The interpretivist orientation of qualitative research methods with case studies has guided this research; the aim being to investigate the research problem and research questions leading to research propositions. The aim of this thesis is to enhance understanding of the issue of how airlines can differentiate their services and achieve competitive advantage by fulfilling the needs of physically challenged individuals and also to develop a model rather than test theory.
The unit of analysis was international airlines (single unit of analysis). Four major airlines were chosen as cases and in-depth interviews were carried out among 15 persons at different hierarchical management levels (3 to 5 from each airline depending on the participants’ availability).
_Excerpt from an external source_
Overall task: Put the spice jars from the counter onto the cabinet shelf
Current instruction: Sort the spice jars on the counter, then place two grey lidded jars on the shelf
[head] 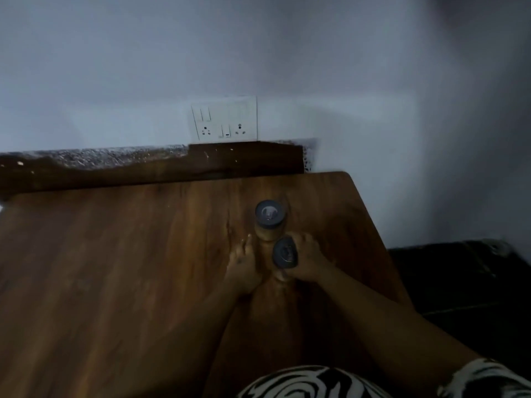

Purposeful and convenience methods of sampling were used as the sampling strategy. Access to the sample group was based on the researcher’s personal contacts.
Airlines were chosen from the different Asian regions for maximum representation. Data were collected from the in-depth interviews, and both within-case and cross-case analysis were selected. All the information obtained from the cross-case analysis were later analysed and triangulated. Concept mapping technique was used in pattern matching and for replication to achieve external validity in multiple case studies.
This research has had a number of findings. The main contribution of this research to enhance knowledge and understand product differentiation as a competitive advantage particularly in the context of the physically challenged persons. The growing market of physically challenged persons might be a source of competitive advantage for airlines that differentiate their products and services to fulfil those needs.
This research provides useful information to policy makers in terms of the needs of physically challenged persons, barriers to implement product differentiation, measures to be taken for product differentiation and achieve competitive advantage, the challenges physically challenged persons face when travelling by air, and the preconditions for product differentiation in the market.
A major contribution of the present study is the derivation of a theoretical model of airlines differentiation for physically challenged persons. This model not only identifies the needs of the physically challenged persons but also proposes guidelines for government policy makers in formulating policy to create awareness on the rights, barrier-free travel and improve infrastructure to cater the market segment of physically challenged persons.